I once wrote an email to one of my friends that laid out logical and rational arguments as to why Superman could never fairly compete in the Olympic Games. The arguments were, admittedly, not terribly well formed. Simple observations of physics and biochemistry that would render it impossible to level the playing field between the Kryptonian and any of Earth's greatest athletes. I posited some notions that I would imagine other coming up with to make the events themselves more even. Also I discussed the possibility of weakening the Man of Steel just enough to...well, basically to make him human. Ultimately I came to the conclusion that such endeavors were impossible. You could weaken him with Kryptonite, but how much do you weaken him? How much Krypotnite can you use before you weaken him too much...or kill him? At what point have you gone too far and made him less than human, for lack of a more appropriate phrase? You can't tailor the events because then you lose all fairness. If Superman has to do a 200 meter sprint while ducking rockets saving children from giant robot spiders (yeah, that), how does that equate to a human simply running the 200? Fact: it doesn't. No one has that kind of other-worldly, omniscience to sufficiently evaluate two different levels of activity equal when matched appropriately to human and Kryptonian contestants.

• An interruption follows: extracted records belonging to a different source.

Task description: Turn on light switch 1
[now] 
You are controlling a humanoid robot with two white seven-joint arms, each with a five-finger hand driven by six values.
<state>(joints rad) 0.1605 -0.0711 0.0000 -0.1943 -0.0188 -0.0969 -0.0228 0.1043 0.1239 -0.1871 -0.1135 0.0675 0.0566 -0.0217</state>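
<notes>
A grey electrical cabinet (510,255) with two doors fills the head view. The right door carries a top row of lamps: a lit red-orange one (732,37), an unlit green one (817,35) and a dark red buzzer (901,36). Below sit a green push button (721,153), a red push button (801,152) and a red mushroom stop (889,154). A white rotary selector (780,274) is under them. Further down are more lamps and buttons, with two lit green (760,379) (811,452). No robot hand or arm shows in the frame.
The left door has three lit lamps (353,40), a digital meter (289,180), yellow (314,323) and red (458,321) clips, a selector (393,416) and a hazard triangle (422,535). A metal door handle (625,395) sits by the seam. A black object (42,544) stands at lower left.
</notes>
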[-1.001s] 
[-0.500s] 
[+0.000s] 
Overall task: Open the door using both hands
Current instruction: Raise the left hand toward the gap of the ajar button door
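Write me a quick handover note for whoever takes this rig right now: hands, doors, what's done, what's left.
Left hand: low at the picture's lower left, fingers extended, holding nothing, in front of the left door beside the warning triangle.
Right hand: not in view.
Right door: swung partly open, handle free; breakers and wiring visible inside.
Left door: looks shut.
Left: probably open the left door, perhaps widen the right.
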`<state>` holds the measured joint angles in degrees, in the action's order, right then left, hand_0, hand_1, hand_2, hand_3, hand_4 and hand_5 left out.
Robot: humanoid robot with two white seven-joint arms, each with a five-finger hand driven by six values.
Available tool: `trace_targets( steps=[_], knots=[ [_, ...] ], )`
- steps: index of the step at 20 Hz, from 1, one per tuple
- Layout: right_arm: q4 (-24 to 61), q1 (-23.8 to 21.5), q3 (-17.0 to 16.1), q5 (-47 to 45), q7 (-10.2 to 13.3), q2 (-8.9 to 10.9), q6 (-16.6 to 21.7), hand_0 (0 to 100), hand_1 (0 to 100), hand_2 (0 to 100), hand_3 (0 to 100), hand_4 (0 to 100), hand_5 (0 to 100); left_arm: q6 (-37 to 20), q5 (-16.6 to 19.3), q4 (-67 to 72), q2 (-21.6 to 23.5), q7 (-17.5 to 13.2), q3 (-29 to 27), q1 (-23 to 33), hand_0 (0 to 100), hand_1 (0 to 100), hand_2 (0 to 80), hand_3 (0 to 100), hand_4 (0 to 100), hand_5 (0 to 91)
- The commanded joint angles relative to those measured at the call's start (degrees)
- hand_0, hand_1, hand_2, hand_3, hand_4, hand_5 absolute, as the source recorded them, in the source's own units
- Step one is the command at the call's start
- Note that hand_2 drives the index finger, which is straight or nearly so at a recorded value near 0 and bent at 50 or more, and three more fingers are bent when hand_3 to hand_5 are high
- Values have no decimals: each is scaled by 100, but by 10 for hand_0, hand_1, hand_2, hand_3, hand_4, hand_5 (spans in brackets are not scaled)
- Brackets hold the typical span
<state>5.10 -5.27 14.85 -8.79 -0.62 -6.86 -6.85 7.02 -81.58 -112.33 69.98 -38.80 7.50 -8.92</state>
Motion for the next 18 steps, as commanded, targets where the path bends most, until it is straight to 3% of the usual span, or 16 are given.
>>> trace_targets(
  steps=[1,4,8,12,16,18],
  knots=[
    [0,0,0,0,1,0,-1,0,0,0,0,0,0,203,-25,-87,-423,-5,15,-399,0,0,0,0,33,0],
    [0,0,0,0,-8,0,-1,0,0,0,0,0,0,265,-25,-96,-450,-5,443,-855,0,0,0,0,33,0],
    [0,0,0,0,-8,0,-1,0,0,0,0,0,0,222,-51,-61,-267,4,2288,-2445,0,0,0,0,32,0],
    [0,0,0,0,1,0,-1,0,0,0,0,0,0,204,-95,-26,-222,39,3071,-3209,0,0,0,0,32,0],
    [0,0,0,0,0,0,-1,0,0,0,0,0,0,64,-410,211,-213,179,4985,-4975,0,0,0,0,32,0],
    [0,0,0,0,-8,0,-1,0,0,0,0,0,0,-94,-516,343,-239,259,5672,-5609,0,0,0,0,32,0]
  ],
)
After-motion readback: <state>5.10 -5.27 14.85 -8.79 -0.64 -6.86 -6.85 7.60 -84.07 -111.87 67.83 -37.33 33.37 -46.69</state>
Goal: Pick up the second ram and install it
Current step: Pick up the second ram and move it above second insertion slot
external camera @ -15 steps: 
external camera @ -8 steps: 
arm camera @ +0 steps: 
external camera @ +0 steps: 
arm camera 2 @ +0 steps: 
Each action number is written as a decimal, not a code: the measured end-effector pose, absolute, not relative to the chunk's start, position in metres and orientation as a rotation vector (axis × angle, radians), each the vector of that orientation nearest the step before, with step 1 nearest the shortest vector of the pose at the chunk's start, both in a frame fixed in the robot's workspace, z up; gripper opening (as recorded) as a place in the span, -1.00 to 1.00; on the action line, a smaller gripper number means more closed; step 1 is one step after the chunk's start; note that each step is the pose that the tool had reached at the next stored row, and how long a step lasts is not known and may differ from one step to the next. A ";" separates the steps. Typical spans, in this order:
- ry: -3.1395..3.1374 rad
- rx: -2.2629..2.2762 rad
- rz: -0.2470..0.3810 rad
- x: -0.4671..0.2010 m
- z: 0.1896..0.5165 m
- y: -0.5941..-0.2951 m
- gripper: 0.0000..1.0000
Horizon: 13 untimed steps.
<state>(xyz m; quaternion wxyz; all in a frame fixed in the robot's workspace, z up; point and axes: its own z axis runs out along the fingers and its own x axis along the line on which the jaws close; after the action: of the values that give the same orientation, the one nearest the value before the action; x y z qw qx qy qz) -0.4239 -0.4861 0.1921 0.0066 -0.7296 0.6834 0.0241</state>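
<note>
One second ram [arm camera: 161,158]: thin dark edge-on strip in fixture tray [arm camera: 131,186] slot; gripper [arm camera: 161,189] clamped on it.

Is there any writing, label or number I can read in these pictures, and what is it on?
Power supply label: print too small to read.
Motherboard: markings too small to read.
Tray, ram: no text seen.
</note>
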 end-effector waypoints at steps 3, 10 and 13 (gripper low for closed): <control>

Unfortunately, this email is lost to the vasty nothingness that is the internet ten years (ish) ago. Assuming that someone hasn't kept it all this time. The entertainment or nostalgia for my, um, youth? Is that right? "Youth?" Anyway, that's not the reason I bring it up. That email was written freely with humor and with a geek's reckless disregard for the laws of the real world or the disapproval of net-nerds and the spelling critics. It just kind of happened. Just came out...eh, there might have been some alcohol. I'm wondering (though it may appear somewhat paradoxical at the moment) what happened to that ability? I don't write like that any more. Each time I sit down to write I spend a lot of time trying to figure out exactly what I want to say. Each word in a sentence, every sentence in a paragraph, etc. If it doesn't all come together in my head, I never get started. It didn't used to be that way.

1 comment:

  1. That's very real hurdle to writing- the desire to perfect what's in your head before it ever sees paper. The problem being, of course, that it's impossible to perfect anything until you can SEE it on paper (and possibly not even then) which means... nothing gets written. Ever. Which sucks for those of us who enjoy your writing, polished or not.